Le Ministère de la Justice de Turquie a demandé la mise en œuvre des démarches nécessaires pour qu'Interpol émette un mandat d'arrêt international contre le Premier ministre israélien, Benjamin Netanyahu, à la suite de l'attaque menée par les forces israéliennes contre la Flottille en route pour Gaza le 2 mai dernier.
Le ministre turc de la Justice, Akin Gurlek, a détaillé sur les réseaux sociaux que la demande a déjà été transmise au Ministère de l'Intérieur, chargé de transmettre à Interpol la demande formelle ainsi que la documentation que fournira le Ministère des Affaires étrangères de Turquie.
Ce sera à Interpol de décider si elle émet la dite "notice rouge", une alerte destinée à l'ensemble de la communauté internationale, bien que son exécution effective dépende en dernière instance de chaque État membre. Israël, il convient de le rappeler, fait partie de l'organisation policière internationale depuis juin 1956.
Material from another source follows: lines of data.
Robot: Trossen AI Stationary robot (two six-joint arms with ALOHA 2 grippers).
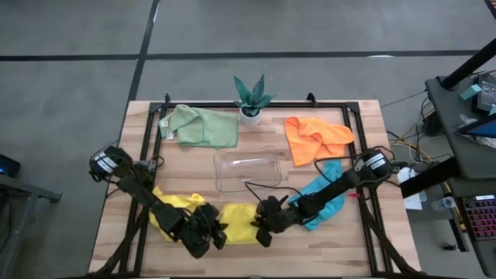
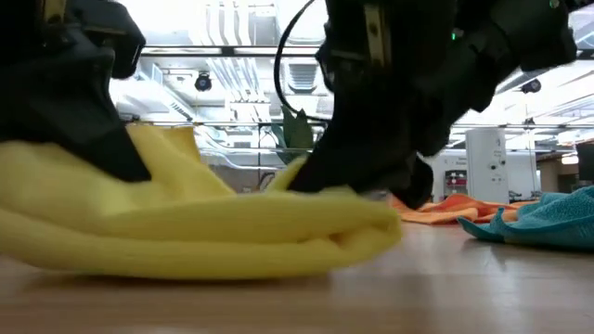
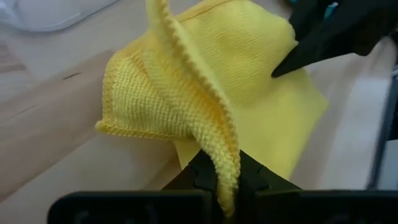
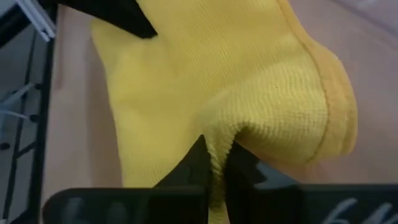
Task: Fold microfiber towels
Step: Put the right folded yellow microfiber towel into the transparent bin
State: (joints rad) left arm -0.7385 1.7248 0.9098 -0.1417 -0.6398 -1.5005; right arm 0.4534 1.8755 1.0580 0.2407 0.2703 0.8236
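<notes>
Between both fingers [image 1: 236, 227] — yellow towel [image 1: 240, 218] stretched left-right.

Both arms are matte black, built of blocky, angular segments. A thin black cable loops loosely off the right arm near its wrist. Each arm's base joint carries a rounded housing with a pale grey cap. The left end effector [image 1: 208, 235] and right end effector [image 1: 262, 229] end in slim, dark, wedge-shaped fingers [image 3: 202, 174] mounted on a flat black crossbar.
</notes>
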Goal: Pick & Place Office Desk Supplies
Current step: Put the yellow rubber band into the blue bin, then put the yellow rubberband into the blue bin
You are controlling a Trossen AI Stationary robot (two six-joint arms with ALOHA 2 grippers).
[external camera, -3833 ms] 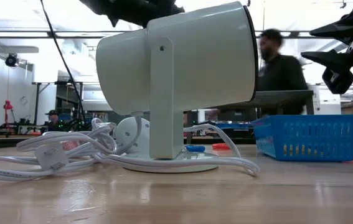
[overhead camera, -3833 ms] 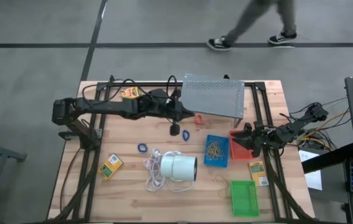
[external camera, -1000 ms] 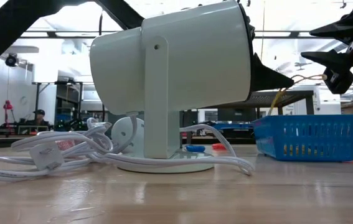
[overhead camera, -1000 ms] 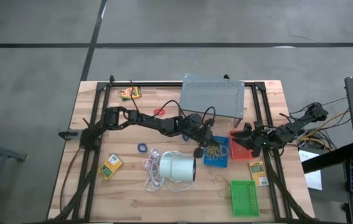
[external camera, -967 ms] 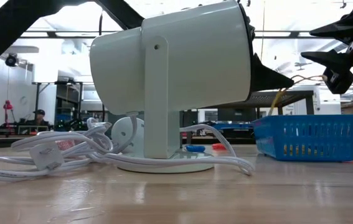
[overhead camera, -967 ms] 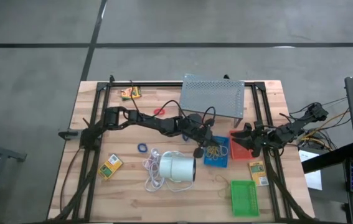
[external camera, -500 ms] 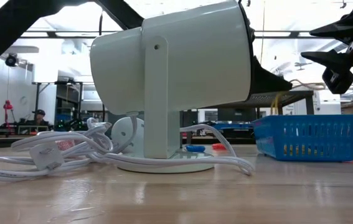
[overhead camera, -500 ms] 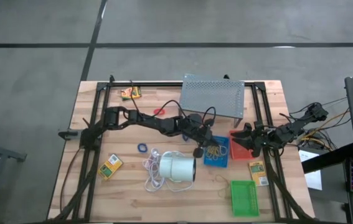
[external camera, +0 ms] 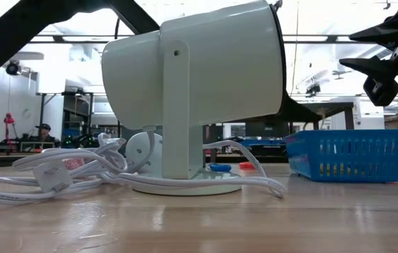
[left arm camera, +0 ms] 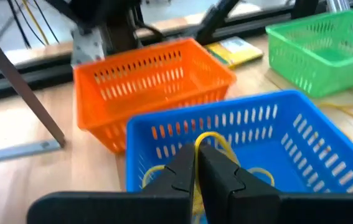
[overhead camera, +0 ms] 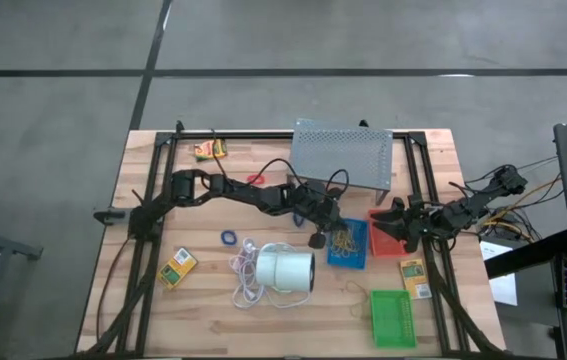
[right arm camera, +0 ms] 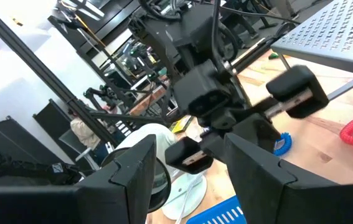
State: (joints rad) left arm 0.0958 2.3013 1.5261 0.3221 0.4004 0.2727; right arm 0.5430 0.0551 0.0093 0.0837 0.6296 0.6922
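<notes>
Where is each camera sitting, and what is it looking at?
High view: above the table, looking straight down; shows both arms, the left gripper beside the blue tray.
Low view: at table-top height, looking across past the white lamp; the right gripper hangs at upper right.
Left wrist view: on the left arm, looking past its shut fingers into the blue tray, orange tray behind.
Right wrist view: on the right arm, past its open fingers, facing the left arm.
Shared: the blue tray shows in the high, low and left wrist views.
</notes>
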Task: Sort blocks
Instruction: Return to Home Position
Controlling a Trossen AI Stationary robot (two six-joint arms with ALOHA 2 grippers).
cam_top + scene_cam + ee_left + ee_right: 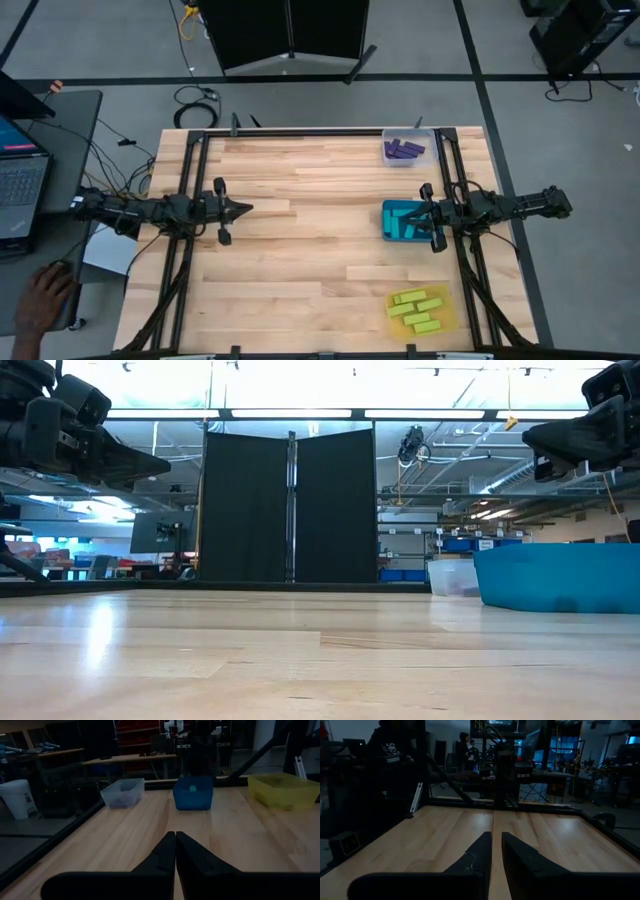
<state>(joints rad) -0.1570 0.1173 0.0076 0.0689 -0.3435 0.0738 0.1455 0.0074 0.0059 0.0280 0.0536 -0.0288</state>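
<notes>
From above, my left arm (150,210) lies along the left side of the counter (300,270) with its jaws aimed at the middle. My right arm (500,207) faces it from the right, jaws over the teal bin (386,238). The blocks all look binned. The purple blocks (404,150) are in the clear bin (432,140) at the far right corner, the cyan blocks (402,225) in the teal bin, and the yellow-green blocks (418,308) in the yellow bin (450,320) at the near right. I find no loose block on the wood. A person's hand (40,300) rests off the counter, near a laptop (20,180).

At counter height, both arms hang well above the boards and touch nothing. The teal bin stands at the right, with the clear one behind it.

Through the left wrist, the jaws are clenched tip to tip and hold nothing. The three bins line the far edge.

Through the right wrist, the jaws are all but closed with a thin slit between them, also carrying nothing, and only bare boards lie ahead.

I judge the sorting finished. What remains is parking the arms, and they look close to that pose.
</notes>
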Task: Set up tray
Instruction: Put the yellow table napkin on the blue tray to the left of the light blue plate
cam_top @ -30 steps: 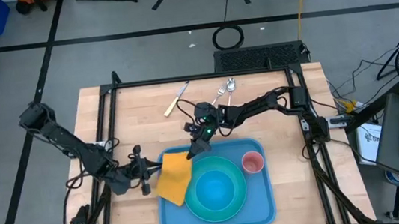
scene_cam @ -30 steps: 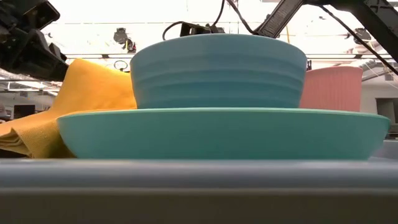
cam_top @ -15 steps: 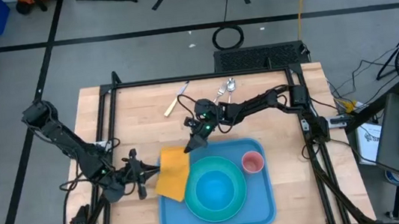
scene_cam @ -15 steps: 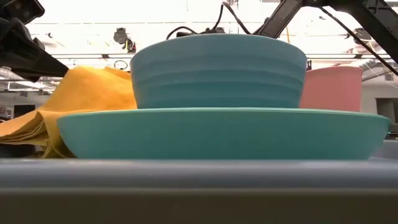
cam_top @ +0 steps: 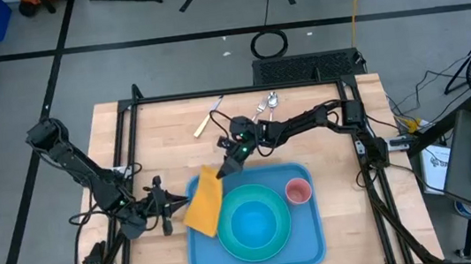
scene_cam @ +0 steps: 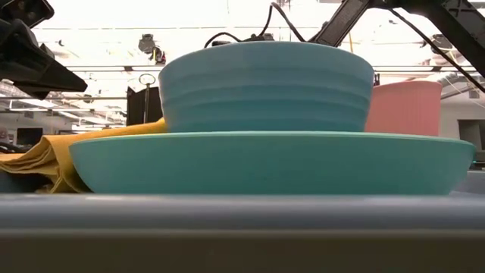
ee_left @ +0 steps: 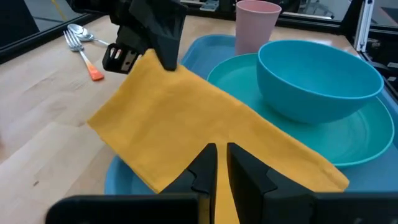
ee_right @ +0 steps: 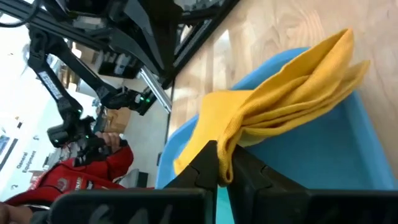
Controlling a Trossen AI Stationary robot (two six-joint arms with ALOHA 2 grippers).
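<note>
The blue tray (cam_top: 306, 239) lies at the table's near middle. It carries a turquoise plate (cam_top: 277, 244) with a bowl (cam_top: 253, 225) on it and a pink cup (cam_top: 297, 191). A yellow napkin (cam_top: 204, 202) stretches over the tray's left rim (ee_left: 198, 51) between my two grippers. My left gripper (cam_top: 172, 212) is shut on its left side. My right gripper (cam_top: 221, 173) is shut on its far corner. In the low view only a low strip of the napkin (scene_cam: 38, 155) shows beside the plate. My left gripper pinches the napkin's left edge (ee_left: 219, 138) between its two fingers, coming nearly level from the table's left. The cloth runs away from the fingers in a flat sheet toward the other gripper. My right gripper pinches the napkin's far corner (ee_right: 229, 138) between its two fingers, slanting down from the table's far right. The cloth is bunched into folds there. That corner is held up above the tray's far-left corner, and the napkin slopes down from it.
A knife (cam_top: 207, 117), a fork and a spoon (cam_top: 266, 104) lie on the bare wood behind the tray. The table's black frame rail (cam_top: 121, 145) runs along the left side. A person in red (ee_right: 81, 180) shows beyond the table.
My left gripper has shifted a little toward the table's left edge, still holding the napkin. The napkin has been drawn longer and narrower between the two grippers. Its raised hump has sunk down beside the plate.
</note>
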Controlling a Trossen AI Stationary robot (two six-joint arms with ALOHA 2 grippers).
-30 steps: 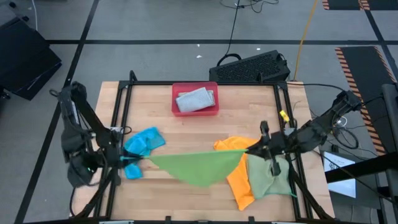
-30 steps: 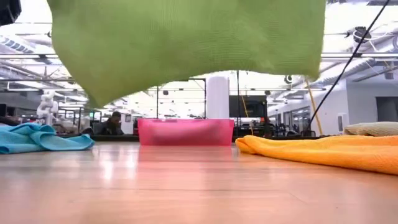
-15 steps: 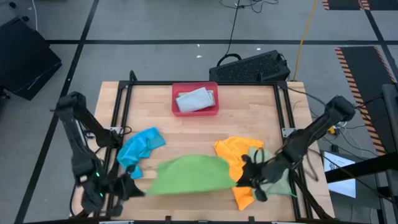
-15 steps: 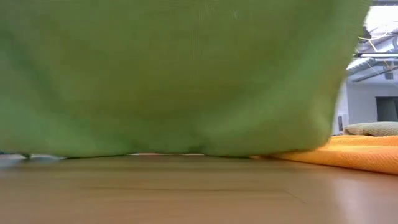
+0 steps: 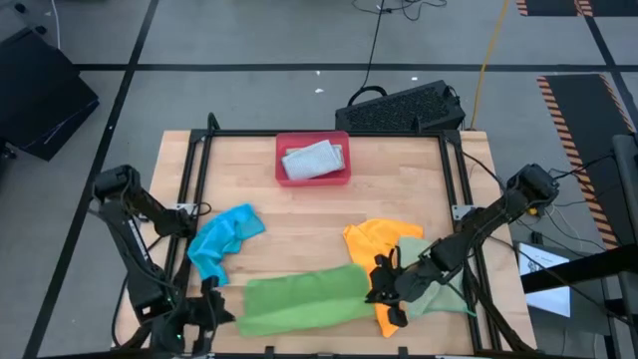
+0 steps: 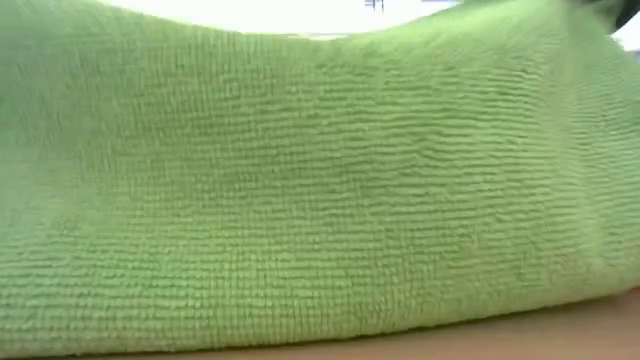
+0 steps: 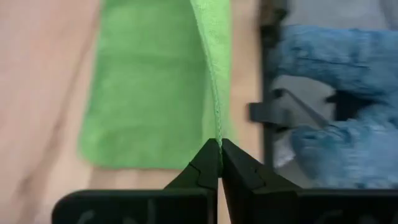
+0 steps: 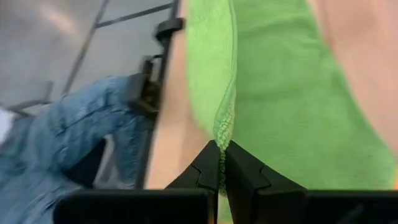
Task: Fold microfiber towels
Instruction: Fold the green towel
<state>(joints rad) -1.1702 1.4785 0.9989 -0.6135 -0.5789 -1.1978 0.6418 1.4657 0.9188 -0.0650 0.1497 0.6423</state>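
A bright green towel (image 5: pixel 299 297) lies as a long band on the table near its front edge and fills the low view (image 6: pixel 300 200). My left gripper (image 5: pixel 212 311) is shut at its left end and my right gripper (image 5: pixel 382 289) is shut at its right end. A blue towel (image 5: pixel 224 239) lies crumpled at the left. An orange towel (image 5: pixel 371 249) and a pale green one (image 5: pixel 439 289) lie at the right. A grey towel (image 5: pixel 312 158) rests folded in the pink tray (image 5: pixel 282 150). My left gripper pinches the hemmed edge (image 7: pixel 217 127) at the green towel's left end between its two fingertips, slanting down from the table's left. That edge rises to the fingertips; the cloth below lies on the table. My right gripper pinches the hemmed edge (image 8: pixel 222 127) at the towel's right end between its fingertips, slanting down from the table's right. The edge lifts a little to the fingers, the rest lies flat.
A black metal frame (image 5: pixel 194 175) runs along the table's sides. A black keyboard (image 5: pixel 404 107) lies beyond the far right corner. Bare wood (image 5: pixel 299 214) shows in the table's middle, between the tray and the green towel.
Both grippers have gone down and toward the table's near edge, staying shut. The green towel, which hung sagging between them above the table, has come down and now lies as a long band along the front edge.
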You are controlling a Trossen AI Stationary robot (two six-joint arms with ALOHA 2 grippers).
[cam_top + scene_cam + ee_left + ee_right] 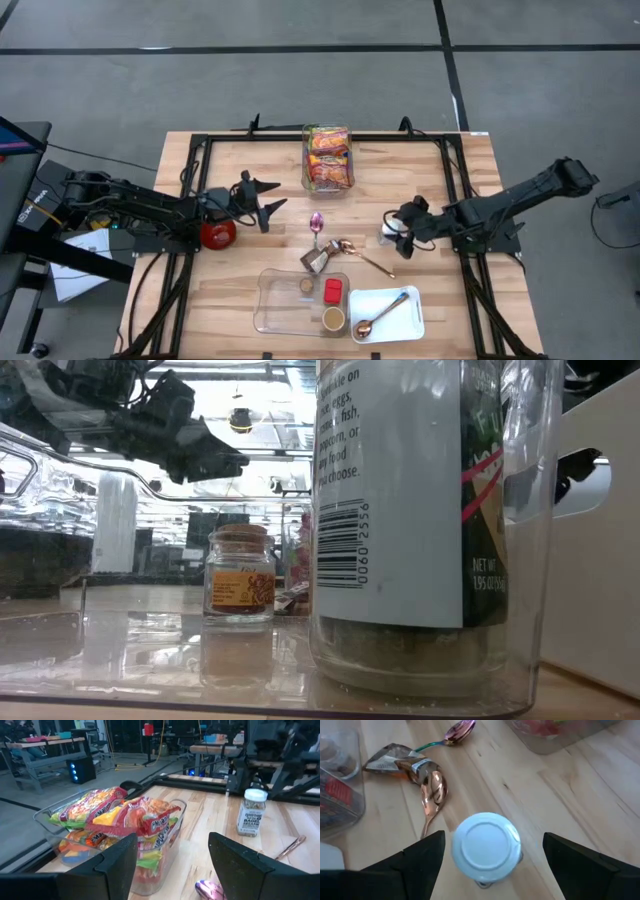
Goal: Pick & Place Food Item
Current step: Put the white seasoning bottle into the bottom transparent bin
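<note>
A small seasoning jar with a white lid (486, 847) stands upright on the wooden table, right of centre (388, 231). My right gripper (492, 842) is open, with one finger on either side of the jar and a gap showing on both sides. My left gripper (272, 198) is open and empty above the table's left half. It points toward a clear bin of snack packets (120, 825) at the far middle (328, 158). The jar also shows in the left wrist view (252, 812).
A purple spoon (317, 222), a copper spoon (358, 255) and a brown packet (318, 261) lie at the centre. A clear tray (275, 305) holding spice jars and a white tray (405, 325) holding a spoon sit near the front. A red round thing (218, 232) lies by the left arm.
</note>
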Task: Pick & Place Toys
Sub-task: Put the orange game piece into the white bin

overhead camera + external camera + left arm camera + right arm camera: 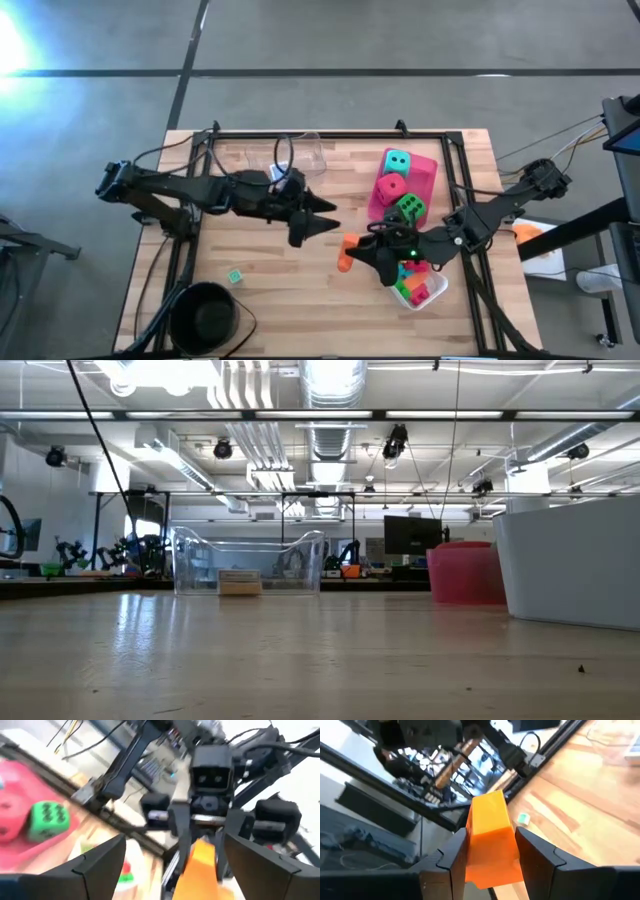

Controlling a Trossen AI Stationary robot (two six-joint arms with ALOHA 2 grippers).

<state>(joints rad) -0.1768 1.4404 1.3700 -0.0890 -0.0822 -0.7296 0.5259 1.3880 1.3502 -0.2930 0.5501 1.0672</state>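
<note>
An orange brick (345, 260) hangs above the table's middle, and my right gripper (356, 252) is shut on it, reaching in from the right. My left gripper (330, 217) faces it from the left and is open. In the left wrist view its fingers (102, 862) stand wide on either side of the orange brick (200, 867) without touching it. A teal die (398, 160), a red die (391, 187) and a green die (409, 208) sit in the pink tray (428, 172). A small teal brick (235, 276) lies on the table at the near left. My right gripper pinches the orange brick by two opposite sides (506, 851) between its two fingers (535, 857). The fingers come roughly level from the table's right. The brick's free end (487, 802) sticks out past the fingertips toward the left gripper. It is lifted clear of the table.
A white tray (432, 296) with several coloured bricks sits under the right arm at the near right. A clear tray (300, 152) stands at the far middle, and a black bowl (205, 315) at the near left corner. Bare wood lies between the bowl and the white tray.
</note>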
L'initiative s'appuie également sur le mandat d'arrêt émis par la Justice turque en juillet de cette année contre Netanyahu pour le présumé crime de génocide.
"Nous n'acceptons en aucun cas", a averti le ministre turc de la Justice, "l'idée que l'administration Netanyahu, qui mène une politique de génocide à Gaza, soit intouchable et immunisée contre la reddition de comptes".
Ce mouvement ajoute un nouveau chapitre au choc diplomatique entre la Turquie et Israël, dont les relations traversent l'un de leurs pires moments en raison de la guerre à Gaza et, plus récemment, en raison de l'assaut sur la Flottille et de plusieurs attaques israéliennes contre un aéroport militaire en Syrie face à la possibilité, évoquée par Netanyahu lui-même, que l'armée turque déploie là un contingent militaire.